Review: Solo: Backcountry adventuring in Aotearoa New Zealand
Reviewed by Alex Eagles
In 2017, after packing her life into a tramping pack and swapping high heels for boots and gaiters, Hazel Phillips decided to become “intentionally homeless.” For three years she lived almost entirely in tramping huts and alpine club lodges around Aotearoa while holding down a full-time job in communications.
Solo: Backcountry adventuring in Aotearoa New Zealand is the resulting autobiographical account of the author’s physical and emotional journey as she traversed backcountry trails from Ruapehu to Fiordland in search of herself.
While Solo has been released just in time for the 20th New Zealand Mountain Film and Book Festival (24 June - 2 July), it not a book just for serious hikers. For those new to tramping or contemplating more adventurous treks, Phillips talks about how she gradually increased her fitness and skill level from overweight and inexperienced to a fit veteran doing treks lasting weeks through rugged (often icy) terrain.
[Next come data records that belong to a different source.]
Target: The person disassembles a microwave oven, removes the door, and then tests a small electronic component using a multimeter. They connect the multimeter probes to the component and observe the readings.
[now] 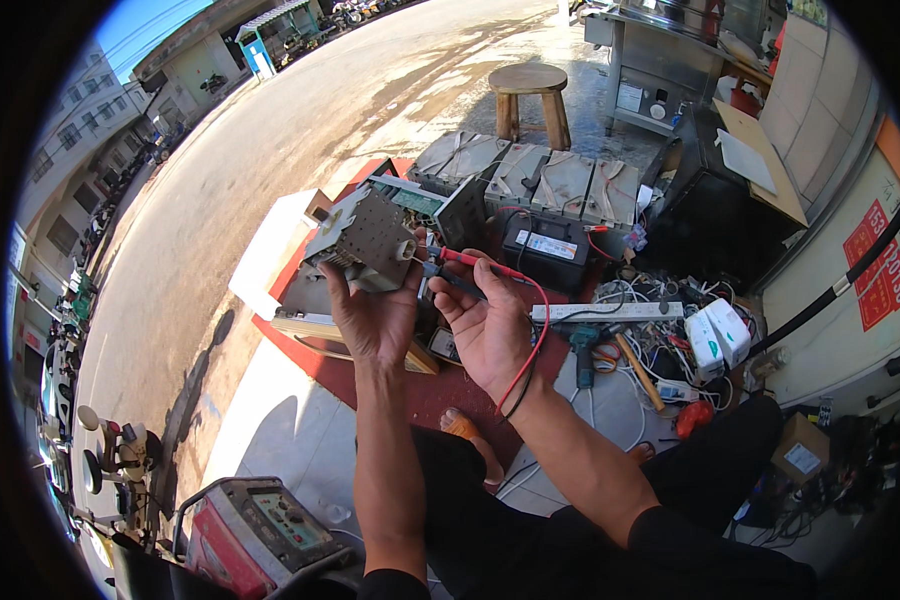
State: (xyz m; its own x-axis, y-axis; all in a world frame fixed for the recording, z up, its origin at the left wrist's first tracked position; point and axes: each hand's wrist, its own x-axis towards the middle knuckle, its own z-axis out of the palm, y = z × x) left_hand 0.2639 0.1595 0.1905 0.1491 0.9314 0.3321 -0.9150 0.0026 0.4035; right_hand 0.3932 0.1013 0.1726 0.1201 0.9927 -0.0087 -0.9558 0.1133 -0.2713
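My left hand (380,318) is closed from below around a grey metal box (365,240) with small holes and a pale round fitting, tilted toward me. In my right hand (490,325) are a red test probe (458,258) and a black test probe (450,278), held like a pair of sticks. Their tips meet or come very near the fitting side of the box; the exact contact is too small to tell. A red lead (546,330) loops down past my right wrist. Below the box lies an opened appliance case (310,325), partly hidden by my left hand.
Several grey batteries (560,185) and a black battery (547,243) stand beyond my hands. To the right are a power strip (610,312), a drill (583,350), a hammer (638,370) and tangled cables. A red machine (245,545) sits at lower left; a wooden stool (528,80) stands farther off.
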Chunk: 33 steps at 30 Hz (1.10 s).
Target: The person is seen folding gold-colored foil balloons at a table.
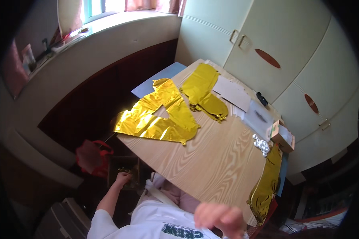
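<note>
1. We see the left hand (123, 179) lowered beside the table (219, 159), reaching into a dark box (125, 169) on the floor; whether it grips anything, we cannot tell.
2. The right hand (219, 218) is blurred at the table's near edge, and its grip is unclear too.
3. A gold foil balloon (161, 115) lies flat at the left edge.
4. A second gold piece (203, 89) lies near the far corner.
5. A red bag (92, 157) sits just beside the box.

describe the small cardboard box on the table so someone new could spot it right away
Start at the wooden table and follow its edge beside the pale cupboards. The small cardboard box sits there, next to a cluster of small white round pieces. It is the only boxy, upright thing among flat gold foil balloons.
</note>
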Motion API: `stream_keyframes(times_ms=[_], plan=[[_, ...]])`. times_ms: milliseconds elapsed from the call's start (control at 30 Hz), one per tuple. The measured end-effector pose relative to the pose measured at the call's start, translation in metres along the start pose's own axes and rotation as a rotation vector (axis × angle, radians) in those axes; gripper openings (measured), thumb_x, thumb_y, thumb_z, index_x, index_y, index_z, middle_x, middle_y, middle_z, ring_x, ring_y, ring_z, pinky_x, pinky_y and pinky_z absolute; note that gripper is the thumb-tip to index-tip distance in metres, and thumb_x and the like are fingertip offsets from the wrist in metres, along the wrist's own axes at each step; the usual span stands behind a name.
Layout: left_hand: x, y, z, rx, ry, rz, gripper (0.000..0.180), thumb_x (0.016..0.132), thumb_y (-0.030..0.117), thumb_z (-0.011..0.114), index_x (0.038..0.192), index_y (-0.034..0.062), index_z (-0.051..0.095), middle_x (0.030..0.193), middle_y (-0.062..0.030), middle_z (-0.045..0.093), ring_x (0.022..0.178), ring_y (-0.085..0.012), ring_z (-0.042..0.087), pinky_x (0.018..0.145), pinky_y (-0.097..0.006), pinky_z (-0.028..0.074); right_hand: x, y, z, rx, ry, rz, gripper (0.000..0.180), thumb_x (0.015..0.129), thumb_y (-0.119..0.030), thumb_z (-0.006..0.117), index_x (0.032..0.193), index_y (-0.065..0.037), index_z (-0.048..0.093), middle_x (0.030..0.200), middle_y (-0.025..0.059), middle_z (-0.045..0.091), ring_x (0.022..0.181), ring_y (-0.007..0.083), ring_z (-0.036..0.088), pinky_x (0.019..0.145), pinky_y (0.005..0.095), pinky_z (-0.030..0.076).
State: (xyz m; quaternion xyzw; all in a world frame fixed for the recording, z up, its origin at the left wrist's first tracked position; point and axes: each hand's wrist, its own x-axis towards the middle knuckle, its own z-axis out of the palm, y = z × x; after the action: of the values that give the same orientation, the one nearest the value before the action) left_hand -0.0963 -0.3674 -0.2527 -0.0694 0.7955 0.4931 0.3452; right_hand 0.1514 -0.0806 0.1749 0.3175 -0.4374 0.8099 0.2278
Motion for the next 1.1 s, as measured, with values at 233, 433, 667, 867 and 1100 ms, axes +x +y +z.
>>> stream_keyframes(times_ms=[233,433,667,867,1100], plan=[[0.070,-0.082,-0.006,0.631,0.264,-0.243,0.028,0.079,0.016,0.070,0.101,-0.0020,0.069,0.106,-0.0218,0.068,0.106,-0.0350,0.065,0.089,-0.043,0.053,-0.044,0.022,0.058,0.414,0.062,-0.169,0.047,0.089,-0.036,0.064,0.121,-0.003,0.056,0.099,0.0202,0.061,0.087,0.0282,0.057,0.075,0.0397,0.045],[0.103,-0.108,-0.008,0.627,0.225,-0.169,0.026,0.083,0.015,0.059,0.103,0.0009,0.070,0.109,-0.0219,0.067,0.105,-0.0346,0.065,0.084,-0.044,0.054,-0.031,0.027,0.050,0.230,-0.036,-0.057,0.043,0.088,-0.035,0.065,0.119,-0.006,0.056,0.102,0.0160,0.060,0.089,0.0264,0.056,0.077,0.0384,0.045],[0.097,-0.111,-0.003,0.029,-0.078,-0.193,0.031,0.091,0.027,0.054,0.108,0.0053,0.070,0.116,-0.0181,0.066,0.111,-0.0293,0.062,0.091,-0.040,0.051,-0.003,0.013,0.012,-0.382,-0.358,0.082,0.039,0.087,-0.033,0.066,0.117,-0.010,0.056,0.105,0.0112,0.059,0.091,0.0244,0.055,0.078,0.0368,0.045],[0.085,-0.112,-0.027,-0.518,-0.095,-0.318,0.038,0.096,0.034,0.050,0.112,0.0048,0.066,0.112,-0.0161,0.067,0.105,-0.0276,0.064,0.092,-0.039,0.051,0.023,0.011,0.023,-1.053,-0.704,-0.060,0.036,0.086,-0.031,0.067,0.115,-0.013,0.056,0.108,0.0070,0.058,0.093,0.0226,0.054,0.080,0.0355,0.045],[0.064,-0.094,-0.033,0.507,-0.422,0.121,0.041,0.099,0.038,0.046,0.115,0.0036,0.061,0.105,-0.0158,0.069,0.096,-0.0291,0.067,0.089,-0.044,0.053,0.031,0.017,0.063,-1.741,-0.608,-0.645,0.036,0.088,-0.029,0.063,0.122,-0.022,0.054,0.124,0.0022,0.054,0.114,0.0194,0.052,0.094,0.0359,0.045]])
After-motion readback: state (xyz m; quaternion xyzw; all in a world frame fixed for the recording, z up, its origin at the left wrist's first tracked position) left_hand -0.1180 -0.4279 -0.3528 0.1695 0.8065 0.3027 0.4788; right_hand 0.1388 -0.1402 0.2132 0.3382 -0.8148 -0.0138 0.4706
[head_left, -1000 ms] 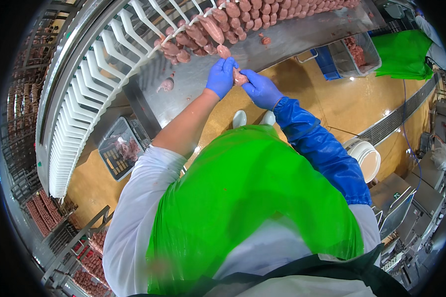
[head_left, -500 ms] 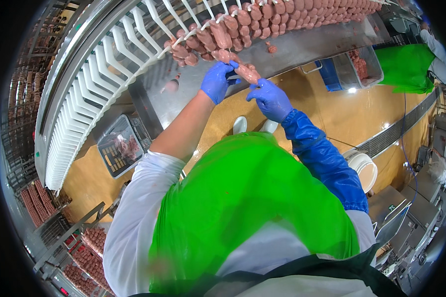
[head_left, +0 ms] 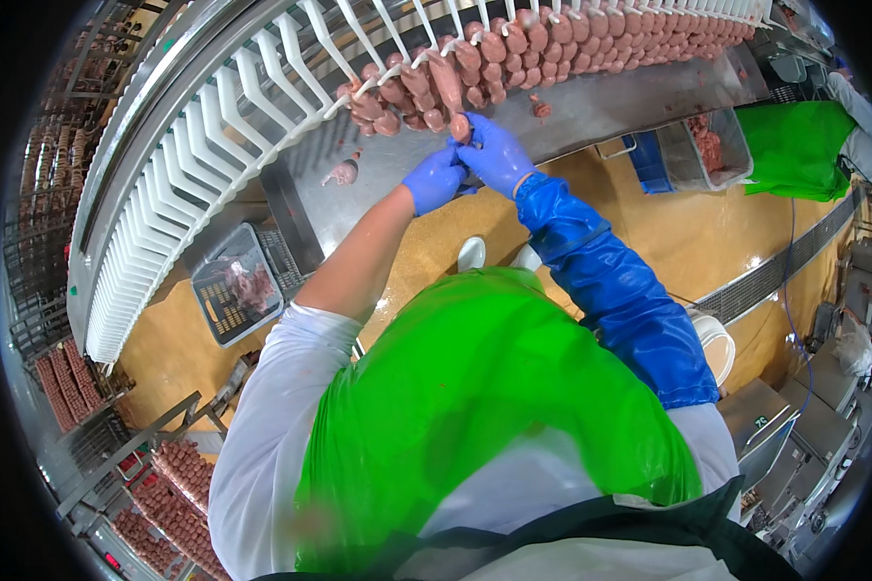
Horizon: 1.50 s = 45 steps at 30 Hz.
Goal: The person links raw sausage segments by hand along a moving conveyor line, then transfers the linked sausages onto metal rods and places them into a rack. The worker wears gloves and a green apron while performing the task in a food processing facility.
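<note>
At the upper centre, the right hand (head_left: 496, 157) pinches the lower end of a sausage strand (head_left: 460, 128), the left hand (head_left: 436, 181) curls beside it, grip undeterminable; linked sausages (head_left: 591, 48) fill the upper right, while white hooks (head_left: 114, 300) at left carry none.

Exposure's bright, light looks to be from above. Glare on the steel table (head_left: 383, 160), small wet glints on the sausages (head_left: 446, 82), hot spot on the floor (head_left: 407, 281) near the drain. Blue sleeve (head_left: 615, 276) and green apron (head_left: 494, 339) both shiny; soft shading mid-apron, darker floor along the table edge. Left hand (head_left: 436, 181) and right hand (head_left: 497, 155) readable, but overlapping blue fingers blend. Blurry smudge over lower-left apron. Fisheye bends the white rack (head_left: 121, 310) into an arc; rim detail soft, corners black.
</note>
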### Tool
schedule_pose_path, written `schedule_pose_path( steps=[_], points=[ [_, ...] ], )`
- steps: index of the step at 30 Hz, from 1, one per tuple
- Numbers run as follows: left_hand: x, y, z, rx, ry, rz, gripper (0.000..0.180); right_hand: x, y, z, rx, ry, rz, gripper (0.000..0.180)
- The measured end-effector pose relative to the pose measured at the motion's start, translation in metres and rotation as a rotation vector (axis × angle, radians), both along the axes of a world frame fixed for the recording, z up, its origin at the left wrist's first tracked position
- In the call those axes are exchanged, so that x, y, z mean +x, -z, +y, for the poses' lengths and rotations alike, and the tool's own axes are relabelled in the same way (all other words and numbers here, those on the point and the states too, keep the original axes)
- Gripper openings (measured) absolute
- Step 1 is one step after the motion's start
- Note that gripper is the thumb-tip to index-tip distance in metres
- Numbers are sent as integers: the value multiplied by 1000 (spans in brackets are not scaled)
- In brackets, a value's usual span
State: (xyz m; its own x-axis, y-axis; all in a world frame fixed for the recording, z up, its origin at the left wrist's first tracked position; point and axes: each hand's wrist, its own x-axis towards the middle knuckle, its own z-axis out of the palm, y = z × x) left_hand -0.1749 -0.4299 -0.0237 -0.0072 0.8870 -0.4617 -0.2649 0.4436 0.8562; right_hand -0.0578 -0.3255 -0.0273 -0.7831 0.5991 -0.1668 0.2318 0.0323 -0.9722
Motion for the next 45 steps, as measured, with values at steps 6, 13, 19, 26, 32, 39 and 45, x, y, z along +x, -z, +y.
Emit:
schedule_pose_path(
  steps=[6,13,19,26,32,39,45],
  points=[
    [-52,-15,10,-4,-34,173,36,4,-5,-2,161,69,3,46],
    [-52,-20,60,109,-375,-240,32,6,-15,-3,47,303,362,27],
    [-46,-12,64,164,-347,-176,34,9,-10,2,127,374,83,25],
    [-50,-19,58,186,-353,-161,35,9,-6,4,189,242,50,29],
    [-41,-20,59,192,-438,-32,35,7,-7,7,303,215,-15,32],
    [-41,-19,58,200,-468,-155,35,9,-13,1,340,316,119,25],
    [-45,-17,57,167,-409,-125,32,14,1,15,328,238,10,27]
  ],
)
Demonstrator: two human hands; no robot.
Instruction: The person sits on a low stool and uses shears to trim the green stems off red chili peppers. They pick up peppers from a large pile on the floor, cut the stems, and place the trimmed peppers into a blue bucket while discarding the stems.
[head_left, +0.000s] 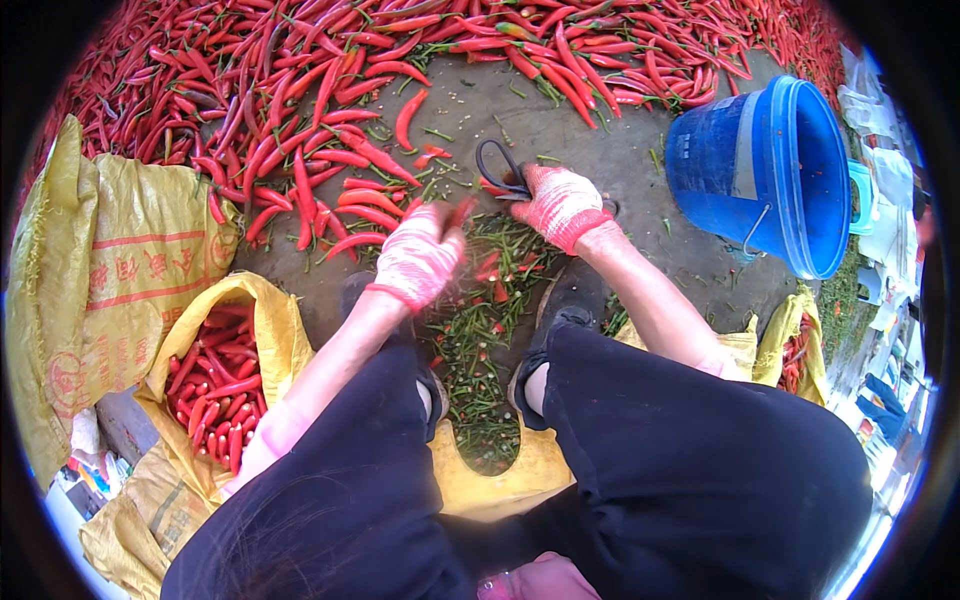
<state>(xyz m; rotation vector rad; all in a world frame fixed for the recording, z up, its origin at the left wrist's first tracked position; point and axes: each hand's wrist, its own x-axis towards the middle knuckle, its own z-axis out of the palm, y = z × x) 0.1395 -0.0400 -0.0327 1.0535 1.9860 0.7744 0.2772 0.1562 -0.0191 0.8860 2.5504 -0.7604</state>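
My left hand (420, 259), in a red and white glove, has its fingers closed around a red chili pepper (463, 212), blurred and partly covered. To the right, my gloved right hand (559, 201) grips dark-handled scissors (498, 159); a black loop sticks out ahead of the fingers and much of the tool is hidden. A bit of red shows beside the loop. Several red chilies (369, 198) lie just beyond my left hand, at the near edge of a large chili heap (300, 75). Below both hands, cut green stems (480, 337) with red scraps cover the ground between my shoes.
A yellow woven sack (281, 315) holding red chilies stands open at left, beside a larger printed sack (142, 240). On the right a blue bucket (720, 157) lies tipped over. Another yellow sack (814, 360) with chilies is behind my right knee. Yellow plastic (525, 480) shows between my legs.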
The book also includes a pack full of practical information as the author shares tips, track and hut reviews, useful gear - including extra underwear, safety issues - especially being prepared for changing weather and how to deal with people who put you down by proving them wrong.
While I have never been as adventurous as the author, I have done my share of multi-day and altitude tramping. Phillip’s definition of “type two fun” - experiences that are “not fun at the time” but later make up some of your best and most enduring trekking memories - brought back my own fond tramping recollections including being nearly swept away in a river, wading through a swamp up to my thighs and having a mouse fall on my face in an alpine hut.
Much to my surprise, however, it was the author’s personal journey that I found most intriguing as she strove to overcome her fears, deal with heartache and find a place to belong. While the book is mainly about tramping, snippets of Phillip’s private life are finely woven through the pages.
The list of Phillip’s credentials makes fascinating reading themselves. After a degree in foreign languages, Phillips did a post-graduate diploma in teaching. However, deciding that teaching was not for her, she then undertook an MA in Media Studies. Phillips worked for numerous organisations, including New Idea as associate editor, sub-editor for Australian NW and CLEO as well as freelancing for publications like Lucky Break.
Phillip’s own lucky break came when she took over the long-standing column ‘Ad Hoc’ with the prestigious National Business Review. This led to a short stint in the glamorous world of television in 2010 as the host of The Ad Show. In 2011 she became the editor of Idealog, a magazine reporting on business innovations. Phillip’s released her first book, Sell, in 2013, about New Zealand advertising, and another in 2014 on Sir Bob Harvey. She has also been a regular contributor to tramping magazines including Wilderness. Now, she’s completing an MA in Creative Writing.
Obviously an experienced author, Phillip’s writing style is highly readable and dotted with humour. However, from someone who once commented that she wanted to, “save the adverb from a grisly death,” more descriptive writing would have been welcomed to experience the breath-taking views through her words. The fact that most images in the book are sans colour made this especially pertinent.
Colour photos in printed material cost a lot, so these are limited to a select few in the middle of the book. Black and white images of spectacular views are abundant throughout; still, I found myself longing to see the hues of the sky, rocks, rivers and peaks.
Numerous interesting historical facts appear throughout the book, many of which add to the story. However, other pieces seem slightly discordant. A friend of Hazel’s commented that she had become obsessed with reports of people who perished in the New Zealand wilderness and I have to concur. If you like reading about this sort of thing, there are numerous such accounts; if you don’t, it is easy to skim read over these bits to get to the more positive parts.